● **What this task involves**:
Given the material below, output exactly the lines from the line with "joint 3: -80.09" to the line with "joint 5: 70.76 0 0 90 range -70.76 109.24", both ends included, and no other lines.

● **Available data**:
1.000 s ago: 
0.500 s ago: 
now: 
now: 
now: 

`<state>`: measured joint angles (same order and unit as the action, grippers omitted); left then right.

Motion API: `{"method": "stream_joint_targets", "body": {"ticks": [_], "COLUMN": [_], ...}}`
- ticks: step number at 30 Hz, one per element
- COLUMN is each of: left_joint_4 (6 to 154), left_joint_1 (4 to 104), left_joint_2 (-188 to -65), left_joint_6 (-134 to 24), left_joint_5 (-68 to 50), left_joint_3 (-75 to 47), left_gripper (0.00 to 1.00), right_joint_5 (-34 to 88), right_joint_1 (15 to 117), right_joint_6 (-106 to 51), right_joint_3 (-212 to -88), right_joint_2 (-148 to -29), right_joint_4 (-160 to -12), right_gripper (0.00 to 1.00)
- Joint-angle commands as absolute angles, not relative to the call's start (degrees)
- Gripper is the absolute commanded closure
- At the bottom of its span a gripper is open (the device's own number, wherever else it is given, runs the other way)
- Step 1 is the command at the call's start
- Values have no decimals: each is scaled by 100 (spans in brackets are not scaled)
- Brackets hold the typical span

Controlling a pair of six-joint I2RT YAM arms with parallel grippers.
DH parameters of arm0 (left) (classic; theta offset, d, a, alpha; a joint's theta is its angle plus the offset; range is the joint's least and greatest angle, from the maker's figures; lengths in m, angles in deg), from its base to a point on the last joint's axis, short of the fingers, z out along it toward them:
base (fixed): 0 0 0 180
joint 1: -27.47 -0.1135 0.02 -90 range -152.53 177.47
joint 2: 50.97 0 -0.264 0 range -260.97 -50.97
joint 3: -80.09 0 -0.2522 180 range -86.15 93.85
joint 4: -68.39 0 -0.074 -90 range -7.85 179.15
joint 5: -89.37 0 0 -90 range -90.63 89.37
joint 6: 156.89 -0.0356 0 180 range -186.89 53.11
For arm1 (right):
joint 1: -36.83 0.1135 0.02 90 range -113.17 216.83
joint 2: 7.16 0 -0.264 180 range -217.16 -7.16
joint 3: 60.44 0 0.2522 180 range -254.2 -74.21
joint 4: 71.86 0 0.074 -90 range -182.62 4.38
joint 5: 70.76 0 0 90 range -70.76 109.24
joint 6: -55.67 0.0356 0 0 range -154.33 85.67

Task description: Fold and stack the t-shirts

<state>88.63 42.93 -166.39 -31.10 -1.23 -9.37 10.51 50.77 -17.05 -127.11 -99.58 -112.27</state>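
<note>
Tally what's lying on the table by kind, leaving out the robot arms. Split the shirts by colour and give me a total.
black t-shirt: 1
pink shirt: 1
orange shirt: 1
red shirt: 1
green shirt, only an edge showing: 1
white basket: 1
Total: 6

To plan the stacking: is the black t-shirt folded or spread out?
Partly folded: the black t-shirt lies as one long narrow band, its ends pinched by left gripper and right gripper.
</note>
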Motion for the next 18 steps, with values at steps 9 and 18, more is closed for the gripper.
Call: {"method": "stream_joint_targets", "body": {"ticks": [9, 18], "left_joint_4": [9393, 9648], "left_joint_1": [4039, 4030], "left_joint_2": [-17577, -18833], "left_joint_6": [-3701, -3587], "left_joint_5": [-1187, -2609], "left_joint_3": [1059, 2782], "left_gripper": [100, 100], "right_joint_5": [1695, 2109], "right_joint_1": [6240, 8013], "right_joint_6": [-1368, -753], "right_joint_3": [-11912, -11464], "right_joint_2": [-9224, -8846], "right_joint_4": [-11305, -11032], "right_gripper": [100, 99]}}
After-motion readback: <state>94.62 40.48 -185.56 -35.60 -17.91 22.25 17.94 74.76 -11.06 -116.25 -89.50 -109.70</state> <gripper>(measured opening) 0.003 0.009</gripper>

● **Solved problem**:
joint 3: -80.09 0 -0.2522 180 range -86.15 93.85
joint 4: -68.39 0 -0.074 -90 range -7.85 179.15
joint 5: -89.37 0 0 -90 range -90.63 89.37
joint 6: 156.89 -0.0356 0 180 range -186.89 53.11
For arm1 (right):
joint 1: -36.83 0.1135 0.02 90 range -113.17 216.83
joint 2: 7.16 0 -0.264 180 range -217.16 -7.16
joint 3: 60.44 0 0.2522 180 range -254.2 -74.21
joint 4: 71.86 0 0.074 -90 range -182.62 4.38
joint 5: 70.76 0 0 90 range -70.76 109.24

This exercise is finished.